Nos primeiros dois dias sem comida, as reservas de carboidratos do corpo se esgotam. Após três dias, o corpo começa a converter gorduras e proteínas vitais em combustível de emergência. É quando começam a se manifestar sintomas como perda de massa muscular, fadiga severa e um sistema imunológico enfraquecido.
A morte por inanição, por sua vez, costuma estar mais associada à falência de órgãos ou a uma infecção que o corpo não consegue combater devido à fraqueza.
O primeiro passo, segundo especialistas, é introduzir alimentos ou nutrientes lentamente, o que Kerac chama de "alimentos de estabilização". Isso pode incluir algo como fórmulas especiais de leite e alimentos terapêuticos prontos para uso (ATPUs).
Organizações de ajuda humanitária fornecem ATPUs como o Plumpy'Nut, uma pasta de amendoim fortificada, para ajudar a prevenir a síndrome de realimentação em regiões assoladas pela fome.
"Paradoxalmente, [ATPUs] são bastante leves em nutrientes, ainda que especialmente formulados.
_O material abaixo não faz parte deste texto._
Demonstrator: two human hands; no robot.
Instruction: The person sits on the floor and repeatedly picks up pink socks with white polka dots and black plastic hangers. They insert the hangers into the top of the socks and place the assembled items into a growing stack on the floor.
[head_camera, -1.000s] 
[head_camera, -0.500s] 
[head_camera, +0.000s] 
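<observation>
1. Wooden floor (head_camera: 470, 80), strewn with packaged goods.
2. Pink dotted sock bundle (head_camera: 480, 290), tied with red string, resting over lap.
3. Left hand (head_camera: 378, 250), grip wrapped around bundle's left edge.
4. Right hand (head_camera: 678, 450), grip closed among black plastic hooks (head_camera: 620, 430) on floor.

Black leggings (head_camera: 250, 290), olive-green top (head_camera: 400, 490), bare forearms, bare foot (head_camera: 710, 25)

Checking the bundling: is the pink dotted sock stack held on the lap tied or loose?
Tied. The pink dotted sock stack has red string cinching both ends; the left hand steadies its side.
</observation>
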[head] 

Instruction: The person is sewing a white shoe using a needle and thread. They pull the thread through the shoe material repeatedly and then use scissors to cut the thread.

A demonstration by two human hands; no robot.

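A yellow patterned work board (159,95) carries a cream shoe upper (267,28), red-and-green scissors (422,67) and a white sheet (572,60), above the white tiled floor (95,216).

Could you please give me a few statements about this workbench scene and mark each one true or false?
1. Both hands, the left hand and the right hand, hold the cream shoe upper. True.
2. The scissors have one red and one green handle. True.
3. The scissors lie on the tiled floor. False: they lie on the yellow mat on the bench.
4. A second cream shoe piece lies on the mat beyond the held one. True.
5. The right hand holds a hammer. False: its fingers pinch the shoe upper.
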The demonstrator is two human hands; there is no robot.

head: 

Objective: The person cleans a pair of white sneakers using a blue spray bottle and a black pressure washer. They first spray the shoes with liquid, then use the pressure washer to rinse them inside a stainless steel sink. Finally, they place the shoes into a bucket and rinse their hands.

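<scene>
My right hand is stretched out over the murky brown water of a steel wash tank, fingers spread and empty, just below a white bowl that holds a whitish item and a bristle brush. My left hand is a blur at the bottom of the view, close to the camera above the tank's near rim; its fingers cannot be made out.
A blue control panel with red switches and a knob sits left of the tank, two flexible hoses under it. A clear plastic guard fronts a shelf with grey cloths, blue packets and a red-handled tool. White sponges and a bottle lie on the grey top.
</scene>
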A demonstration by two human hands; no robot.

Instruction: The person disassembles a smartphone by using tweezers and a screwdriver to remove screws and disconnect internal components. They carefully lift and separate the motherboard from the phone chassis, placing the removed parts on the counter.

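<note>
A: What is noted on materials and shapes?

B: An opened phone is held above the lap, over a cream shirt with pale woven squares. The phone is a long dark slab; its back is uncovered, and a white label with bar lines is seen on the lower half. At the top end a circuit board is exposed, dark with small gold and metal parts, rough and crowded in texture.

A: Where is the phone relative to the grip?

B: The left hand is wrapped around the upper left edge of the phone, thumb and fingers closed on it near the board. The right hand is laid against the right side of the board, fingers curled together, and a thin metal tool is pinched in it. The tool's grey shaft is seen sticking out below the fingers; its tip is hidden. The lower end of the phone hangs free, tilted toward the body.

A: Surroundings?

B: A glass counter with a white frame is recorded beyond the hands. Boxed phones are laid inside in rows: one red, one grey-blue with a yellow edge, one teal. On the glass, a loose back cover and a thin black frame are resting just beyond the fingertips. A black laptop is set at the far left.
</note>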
Eles têm baixo teor de sódio, alto teor de potássio e alto teor de fosfato", explica Kerac.
Os ATPUs são projetados para fornecer nutrição essencial especificamente para crianças gravemente desnutridas, em uma dosagem que não sobrecarrega o corpo e não traz riscos de uma síndrome de realimentação. Uma criança que recebe três sachês de Plumpy'Nut por dia pode se recuperar da desnutrição aguda grave em oito semanas.
"Os ATPUs [podem] prevenir a síndrome de realimentação em locais onde não é possível monitorar a síndrome de realimentação", afirmaram Wieger Voskuijl e Hanaa Benjeddi, pediatras do Centro Médico Universitário de Amsterdã, que prestaram serviços médicos em zonas de conflito e campos de refugiados.
Os pesquisadores também tentaram encontrar alternativas de ATPUs cujo preparo possa ser feito em locais mais próximos de áreas na África e na Ásia onde as taxas de insegurança alimentar são mais elevadas.
Esses produtos incluem ATPUs compostos de grão-de-bico, feijão-mungo, milho e lentilhas, todos cultivados localmente – algo que, além de ajudar a reduzir os custos de produção, diminui o risco de alergias.
Caso não sejam tomadas medidas para aliviar a fome nas regiões afetadas, especialistas preveem um quadro de "mortes generalizadas".
Crucial no fornecimento de ajuda alimentar a regiões com fome catastrófica é a entrega de alimentos e fundos de apoio humanitário da maneira correta, permitindo a chegada de serviços de ajuda em regiões como Gaza e Sudão, disseram Voskuijl e Benjeddi à DW.
"O ponto crucial é que prevenir a síndrome de realimentação é quase impossível em locais com alta demanda e baixa quantidade de profissionais de saúde ou de ajuda humanitária", afirmam os pediatras
Voskuijl e Benjeddi defendem ainda que os governos em regiões atingidas pela fome devem priorizar condições seguras para que as agências de ajuda humanitária retomem seu trabalho e evitem uma crise humanitária.
"E isso necessita de pressão internacional. Se olharmos para Gaza, mas também para o Sudão, esses são dois governos que estão negando esse acesso a crianças desnutridas e mulheres grávidas", afirmam.